▶ Required work
In the entries below, count every line containing "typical". Reply with the number alone.

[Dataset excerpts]

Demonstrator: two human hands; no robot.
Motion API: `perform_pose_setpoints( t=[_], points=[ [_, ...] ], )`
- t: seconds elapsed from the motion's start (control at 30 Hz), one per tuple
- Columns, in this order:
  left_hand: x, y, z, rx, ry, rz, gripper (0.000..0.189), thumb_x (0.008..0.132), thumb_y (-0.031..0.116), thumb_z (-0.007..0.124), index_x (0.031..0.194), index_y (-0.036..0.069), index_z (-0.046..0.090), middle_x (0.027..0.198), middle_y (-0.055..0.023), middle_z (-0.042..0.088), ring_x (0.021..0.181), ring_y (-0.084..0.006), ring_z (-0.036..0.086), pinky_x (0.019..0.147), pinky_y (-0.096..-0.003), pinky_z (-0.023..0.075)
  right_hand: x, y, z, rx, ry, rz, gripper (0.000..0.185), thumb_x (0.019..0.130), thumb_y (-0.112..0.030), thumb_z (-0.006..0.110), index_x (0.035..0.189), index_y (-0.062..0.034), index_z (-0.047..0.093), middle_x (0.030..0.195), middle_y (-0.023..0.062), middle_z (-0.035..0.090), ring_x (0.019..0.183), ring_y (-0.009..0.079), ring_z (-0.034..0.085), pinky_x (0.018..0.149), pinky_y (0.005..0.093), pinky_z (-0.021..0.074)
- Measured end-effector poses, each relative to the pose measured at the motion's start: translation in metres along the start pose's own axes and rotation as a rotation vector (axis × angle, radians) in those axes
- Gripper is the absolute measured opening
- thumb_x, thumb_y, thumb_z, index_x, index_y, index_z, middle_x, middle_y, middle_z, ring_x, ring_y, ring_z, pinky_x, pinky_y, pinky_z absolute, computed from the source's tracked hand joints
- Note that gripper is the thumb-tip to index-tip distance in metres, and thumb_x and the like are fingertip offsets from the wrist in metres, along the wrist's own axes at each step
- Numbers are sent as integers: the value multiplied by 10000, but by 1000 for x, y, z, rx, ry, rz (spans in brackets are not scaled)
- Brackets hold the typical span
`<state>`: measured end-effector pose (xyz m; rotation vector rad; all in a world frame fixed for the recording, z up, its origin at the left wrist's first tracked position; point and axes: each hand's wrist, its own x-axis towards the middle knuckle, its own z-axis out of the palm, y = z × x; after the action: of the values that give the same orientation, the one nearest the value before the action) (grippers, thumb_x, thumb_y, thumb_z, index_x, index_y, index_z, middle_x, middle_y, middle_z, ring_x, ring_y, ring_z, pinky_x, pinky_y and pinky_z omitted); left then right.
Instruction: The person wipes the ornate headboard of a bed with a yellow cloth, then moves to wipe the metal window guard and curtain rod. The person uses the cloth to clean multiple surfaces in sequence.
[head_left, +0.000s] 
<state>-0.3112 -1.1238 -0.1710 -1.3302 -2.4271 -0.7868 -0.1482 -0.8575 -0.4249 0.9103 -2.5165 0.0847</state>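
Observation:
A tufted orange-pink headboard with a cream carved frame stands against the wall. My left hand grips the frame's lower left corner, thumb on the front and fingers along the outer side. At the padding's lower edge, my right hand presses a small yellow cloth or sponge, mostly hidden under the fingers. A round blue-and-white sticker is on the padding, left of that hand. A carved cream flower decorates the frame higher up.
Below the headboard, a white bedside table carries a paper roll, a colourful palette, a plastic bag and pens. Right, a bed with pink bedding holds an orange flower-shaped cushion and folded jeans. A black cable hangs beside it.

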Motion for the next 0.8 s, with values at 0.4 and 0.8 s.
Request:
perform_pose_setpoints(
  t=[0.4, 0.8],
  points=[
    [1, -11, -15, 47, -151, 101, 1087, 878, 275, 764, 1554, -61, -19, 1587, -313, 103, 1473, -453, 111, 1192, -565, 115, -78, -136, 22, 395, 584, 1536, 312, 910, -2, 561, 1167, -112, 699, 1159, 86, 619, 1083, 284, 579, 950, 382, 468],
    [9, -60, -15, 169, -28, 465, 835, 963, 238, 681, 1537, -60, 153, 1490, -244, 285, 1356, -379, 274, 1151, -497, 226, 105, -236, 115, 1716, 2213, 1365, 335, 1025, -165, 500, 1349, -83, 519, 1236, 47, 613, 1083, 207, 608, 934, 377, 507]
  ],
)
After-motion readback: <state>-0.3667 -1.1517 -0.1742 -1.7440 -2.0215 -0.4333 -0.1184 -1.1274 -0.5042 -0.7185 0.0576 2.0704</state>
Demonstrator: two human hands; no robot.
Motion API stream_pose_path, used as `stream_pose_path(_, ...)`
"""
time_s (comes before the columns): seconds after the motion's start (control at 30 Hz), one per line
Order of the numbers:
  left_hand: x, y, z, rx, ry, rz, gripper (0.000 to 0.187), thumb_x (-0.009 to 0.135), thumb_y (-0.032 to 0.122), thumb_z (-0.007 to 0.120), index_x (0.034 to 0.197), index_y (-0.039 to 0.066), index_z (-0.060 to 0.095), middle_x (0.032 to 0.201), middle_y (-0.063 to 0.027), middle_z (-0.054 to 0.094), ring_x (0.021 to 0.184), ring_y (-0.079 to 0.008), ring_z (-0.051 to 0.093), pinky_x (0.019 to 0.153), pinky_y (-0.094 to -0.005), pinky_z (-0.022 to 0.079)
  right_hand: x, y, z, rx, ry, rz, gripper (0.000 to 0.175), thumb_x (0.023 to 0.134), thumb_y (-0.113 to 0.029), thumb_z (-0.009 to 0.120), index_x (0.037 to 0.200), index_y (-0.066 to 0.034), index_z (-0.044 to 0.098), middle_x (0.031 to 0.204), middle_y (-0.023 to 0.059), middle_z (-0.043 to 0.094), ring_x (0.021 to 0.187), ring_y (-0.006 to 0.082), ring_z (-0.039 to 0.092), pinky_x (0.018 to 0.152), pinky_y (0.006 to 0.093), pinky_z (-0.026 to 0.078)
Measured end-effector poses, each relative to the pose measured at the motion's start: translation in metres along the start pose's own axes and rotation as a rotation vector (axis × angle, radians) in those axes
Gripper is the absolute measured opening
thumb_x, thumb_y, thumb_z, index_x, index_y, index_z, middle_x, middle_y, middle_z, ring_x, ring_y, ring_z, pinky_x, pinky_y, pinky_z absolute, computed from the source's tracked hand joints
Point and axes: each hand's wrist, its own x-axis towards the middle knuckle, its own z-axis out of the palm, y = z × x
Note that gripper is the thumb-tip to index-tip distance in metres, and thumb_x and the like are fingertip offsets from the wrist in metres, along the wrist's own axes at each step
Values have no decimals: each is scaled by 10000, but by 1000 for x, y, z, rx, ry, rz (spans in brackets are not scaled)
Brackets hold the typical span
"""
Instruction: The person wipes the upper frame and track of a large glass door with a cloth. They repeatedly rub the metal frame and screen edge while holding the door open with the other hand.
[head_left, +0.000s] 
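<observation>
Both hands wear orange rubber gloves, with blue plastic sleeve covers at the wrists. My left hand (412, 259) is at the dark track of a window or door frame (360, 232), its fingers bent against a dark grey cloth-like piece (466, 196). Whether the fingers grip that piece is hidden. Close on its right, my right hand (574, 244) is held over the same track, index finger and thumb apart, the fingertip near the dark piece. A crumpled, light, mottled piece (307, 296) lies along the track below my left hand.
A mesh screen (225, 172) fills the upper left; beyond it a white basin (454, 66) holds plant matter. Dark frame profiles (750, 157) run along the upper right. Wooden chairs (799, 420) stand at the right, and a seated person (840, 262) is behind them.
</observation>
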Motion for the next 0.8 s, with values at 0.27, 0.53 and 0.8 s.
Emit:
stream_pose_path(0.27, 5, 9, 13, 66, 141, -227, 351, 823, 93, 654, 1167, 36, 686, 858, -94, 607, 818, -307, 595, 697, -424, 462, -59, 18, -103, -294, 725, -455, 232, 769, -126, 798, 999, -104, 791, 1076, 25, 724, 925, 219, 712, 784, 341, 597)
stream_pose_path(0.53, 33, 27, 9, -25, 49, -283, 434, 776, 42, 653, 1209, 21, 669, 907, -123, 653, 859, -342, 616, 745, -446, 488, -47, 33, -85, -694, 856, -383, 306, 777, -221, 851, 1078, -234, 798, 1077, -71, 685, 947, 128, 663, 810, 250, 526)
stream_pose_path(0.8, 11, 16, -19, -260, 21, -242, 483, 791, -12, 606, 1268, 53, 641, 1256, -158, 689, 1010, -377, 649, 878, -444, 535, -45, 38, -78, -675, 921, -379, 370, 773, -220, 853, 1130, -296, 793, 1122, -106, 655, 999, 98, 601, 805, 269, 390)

▶ Final answer
2